I knew this post would be a doozy after the first line because the first line is really all that’s necessary to understand Hannah’s belief that part of being a “good wife” is being a “good cook.” Her belief that to be a “wife” is to agree to uphold a certain set of expectations, most of which adhere to stringent gender norms.

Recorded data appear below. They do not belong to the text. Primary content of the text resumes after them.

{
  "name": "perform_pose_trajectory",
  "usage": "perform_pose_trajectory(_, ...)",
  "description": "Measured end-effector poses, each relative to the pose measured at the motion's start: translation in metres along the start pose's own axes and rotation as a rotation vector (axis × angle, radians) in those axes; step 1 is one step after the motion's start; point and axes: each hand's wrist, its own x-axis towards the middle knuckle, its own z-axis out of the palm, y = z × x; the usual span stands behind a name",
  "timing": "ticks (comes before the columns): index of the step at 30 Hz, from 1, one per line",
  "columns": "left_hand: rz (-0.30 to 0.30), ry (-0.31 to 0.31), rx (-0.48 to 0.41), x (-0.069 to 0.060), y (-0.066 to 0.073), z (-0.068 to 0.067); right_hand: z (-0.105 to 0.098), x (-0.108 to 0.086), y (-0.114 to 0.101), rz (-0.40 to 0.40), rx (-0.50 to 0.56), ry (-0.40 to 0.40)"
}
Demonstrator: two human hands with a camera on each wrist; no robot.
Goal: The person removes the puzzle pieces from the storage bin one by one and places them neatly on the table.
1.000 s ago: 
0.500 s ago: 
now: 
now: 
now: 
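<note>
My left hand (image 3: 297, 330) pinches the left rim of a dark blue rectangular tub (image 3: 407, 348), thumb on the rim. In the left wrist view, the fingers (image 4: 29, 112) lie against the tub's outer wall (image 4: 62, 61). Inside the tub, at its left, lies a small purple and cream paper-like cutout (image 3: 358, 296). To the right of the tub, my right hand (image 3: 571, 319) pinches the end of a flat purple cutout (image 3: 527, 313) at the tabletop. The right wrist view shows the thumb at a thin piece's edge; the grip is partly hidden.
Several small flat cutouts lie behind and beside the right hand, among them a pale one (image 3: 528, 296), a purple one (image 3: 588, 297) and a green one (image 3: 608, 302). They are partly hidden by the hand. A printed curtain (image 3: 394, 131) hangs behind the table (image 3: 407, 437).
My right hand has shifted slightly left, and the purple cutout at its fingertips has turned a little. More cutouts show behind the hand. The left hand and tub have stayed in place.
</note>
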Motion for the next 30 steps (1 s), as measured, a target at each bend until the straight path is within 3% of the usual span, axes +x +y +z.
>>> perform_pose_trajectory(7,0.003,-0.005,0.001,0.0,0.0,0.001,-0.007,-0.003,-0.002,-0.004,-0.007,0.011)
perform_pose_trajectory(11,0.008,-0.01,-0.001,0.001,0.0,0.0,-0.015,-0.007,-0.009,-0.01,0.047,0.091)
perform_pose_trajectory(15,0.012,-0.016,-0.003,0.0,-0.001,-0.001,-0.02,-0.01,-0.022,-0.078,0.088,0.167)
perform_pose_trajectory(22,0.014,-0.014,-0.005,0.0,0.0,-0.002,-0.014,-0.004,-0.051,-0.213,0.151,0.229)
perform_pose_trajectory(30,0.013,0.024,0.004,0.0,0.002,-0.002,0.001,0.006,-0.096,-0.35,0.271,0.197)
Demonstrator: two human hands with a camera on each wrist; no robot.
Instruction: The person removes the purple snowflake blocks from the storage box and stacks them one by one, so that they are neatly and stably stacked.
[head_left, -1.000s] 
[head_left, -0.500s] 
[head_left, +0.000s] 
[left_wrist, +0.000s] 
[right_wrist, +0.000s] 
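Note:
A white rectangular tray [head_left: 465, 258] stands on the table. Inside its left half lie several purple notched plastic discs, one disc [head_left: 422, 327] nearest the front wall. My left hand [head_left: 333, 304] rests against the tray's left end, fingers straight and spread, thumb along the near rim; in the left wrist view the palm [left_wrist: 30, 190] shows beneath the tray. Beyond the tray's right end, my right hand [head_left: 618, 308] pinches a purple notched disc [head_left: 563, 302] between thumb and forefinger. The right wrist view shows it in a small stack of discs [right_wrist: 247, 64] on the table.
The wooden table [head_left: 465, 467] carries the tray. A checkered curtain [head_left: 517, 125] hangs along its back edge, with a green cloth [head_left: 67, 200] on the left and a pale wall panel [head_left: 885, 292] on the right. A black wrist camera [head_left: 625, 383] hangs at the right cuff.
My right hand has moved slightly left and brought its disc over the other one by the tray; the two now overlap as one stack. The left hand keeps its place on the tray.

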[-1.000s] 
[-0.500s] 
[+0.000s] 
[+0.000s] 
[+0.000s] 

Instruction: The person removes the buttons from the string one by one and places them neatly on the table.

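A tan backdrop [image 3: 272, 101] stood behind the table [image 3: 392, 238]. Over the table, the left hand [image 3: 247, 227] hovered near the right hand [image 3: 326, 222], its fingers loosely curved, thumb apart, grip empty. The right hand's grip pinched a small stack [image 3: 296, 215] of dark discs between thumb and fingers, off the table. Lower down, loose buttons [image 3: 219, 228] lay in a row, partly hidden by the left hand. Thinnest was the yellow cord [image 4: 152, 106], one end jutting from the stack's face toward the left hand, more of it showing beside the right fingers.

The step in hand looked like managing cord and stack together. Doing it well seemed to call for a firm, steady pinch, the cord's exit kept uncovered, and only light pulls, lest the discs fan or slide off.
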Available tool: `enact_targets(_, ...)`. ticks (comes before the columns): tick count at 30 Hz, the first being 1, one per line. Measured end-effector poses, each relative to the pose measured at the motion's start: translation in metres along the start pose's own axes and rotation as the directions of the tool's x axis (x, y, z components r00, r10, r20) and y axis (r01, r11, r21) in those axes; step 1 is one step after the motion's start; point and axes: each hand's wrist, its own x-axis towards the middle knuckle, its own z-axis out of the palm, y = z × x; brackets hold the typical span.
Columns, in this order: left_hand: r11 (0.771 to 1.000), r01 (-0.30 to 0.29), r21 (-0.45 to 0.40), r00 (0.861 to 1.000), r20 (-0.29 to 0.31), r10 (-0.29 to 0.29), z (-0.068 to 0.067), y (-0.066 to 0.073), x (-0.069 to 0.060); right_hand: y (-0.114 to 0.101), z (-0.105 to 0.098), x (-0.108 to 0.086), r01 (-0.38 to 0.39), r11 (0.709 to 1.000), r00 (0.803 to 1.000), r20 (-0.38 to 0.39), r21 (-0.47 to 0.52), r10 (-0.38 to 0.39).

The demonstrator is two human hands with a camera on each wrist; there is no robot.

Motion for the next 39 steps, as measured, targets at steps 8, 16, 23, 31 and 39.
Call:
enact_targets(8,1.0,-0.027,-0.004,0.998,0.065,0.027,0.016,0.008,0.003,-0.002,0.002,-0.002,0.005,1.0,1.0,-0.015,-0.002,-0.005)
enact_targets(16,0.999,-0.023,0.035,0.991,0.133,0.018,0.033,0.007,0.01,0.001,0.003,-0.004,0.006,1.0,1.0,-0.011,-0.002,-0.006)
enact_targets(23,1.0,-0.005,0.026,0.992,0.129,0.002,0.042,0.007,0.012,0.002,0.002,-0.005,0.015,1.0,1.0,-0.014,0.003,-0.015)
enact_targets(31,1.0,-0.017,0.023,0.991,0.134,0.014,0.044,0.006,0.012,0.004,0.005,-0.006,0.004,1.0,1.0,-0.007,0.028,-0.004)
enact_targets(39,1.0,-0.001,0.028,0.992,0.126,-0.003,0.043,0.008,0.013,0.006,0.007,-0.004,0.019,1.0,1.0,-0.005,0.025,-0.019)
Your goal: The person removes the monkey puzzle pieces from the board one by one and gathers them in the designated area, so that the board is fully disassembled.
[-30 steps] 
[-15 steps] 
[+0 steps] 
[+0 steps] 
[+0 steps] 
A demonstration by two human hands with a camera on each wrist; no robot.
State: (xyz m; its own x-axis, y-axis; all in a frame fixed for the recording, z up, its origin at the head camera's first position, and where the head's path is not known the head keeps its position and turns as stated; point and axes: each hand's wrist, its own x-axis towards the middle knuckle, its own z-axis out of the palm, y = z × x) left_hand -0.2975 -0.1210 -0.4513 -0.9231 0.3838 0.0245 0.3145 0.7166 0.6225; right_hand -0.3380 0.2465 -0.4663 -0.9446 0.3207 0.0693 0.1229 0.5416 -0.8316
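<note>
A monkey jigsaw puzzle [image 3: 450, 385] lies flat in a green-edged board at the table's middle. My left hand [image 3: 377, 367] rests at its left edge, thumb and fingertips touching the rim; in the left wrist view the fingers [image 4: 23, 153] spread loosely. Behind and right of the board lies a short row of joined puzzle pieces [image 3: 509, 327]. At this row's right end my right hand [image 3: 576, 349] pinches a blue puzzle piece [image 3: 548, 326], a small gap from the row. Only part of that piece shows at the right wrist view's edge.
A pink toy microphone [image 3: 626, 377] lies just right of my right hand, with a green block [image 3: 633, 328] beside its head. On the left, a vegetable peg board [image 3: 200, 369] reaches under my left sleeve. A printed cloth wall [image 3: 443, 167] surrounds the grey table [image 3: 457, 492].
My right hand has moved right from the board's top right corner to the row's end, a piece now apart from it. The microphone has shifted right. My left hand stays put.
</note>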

For today’s newsletter, I was going to feature one of two delightful interviews I did earlier in the week (I’ll share them eventually - fear not). But goddammit guys. I was wedged into my preferred couch crevice as usual. Drinking my PG Tips tea in the dark with earplugs in. As usual. Telling the kids they were capable of pouring cereal in a bowl or putting bread in a toaster without my intervention. Begging them to put on Cocomelon so their toddler brother would stop requiring things of me. As usual! And then this image of Hannah nearly breaking into a curtsy of good wifehood foiled all my newsletter plans.
Big sigh.
So let’s dissect the image itself. Hannah’s pregnant and we know she’s mere weeks away from delivery because she shares these facts on Instagram. We know she’s pregnant with her seventh child (and apparently has no outside help in caring for her other six children). And here she is. Smiling as is her wont. In front of her beloved $24,000 stove which she had every right name to name Agnes. She cradles her belly, her chin high in the air, sort of like an under-servant at Downton Abbey waiting for Lady Grantham to lead a trio of visiting duchesses for a tour of the kitchen to ensure all is up to snuff “downstairs.”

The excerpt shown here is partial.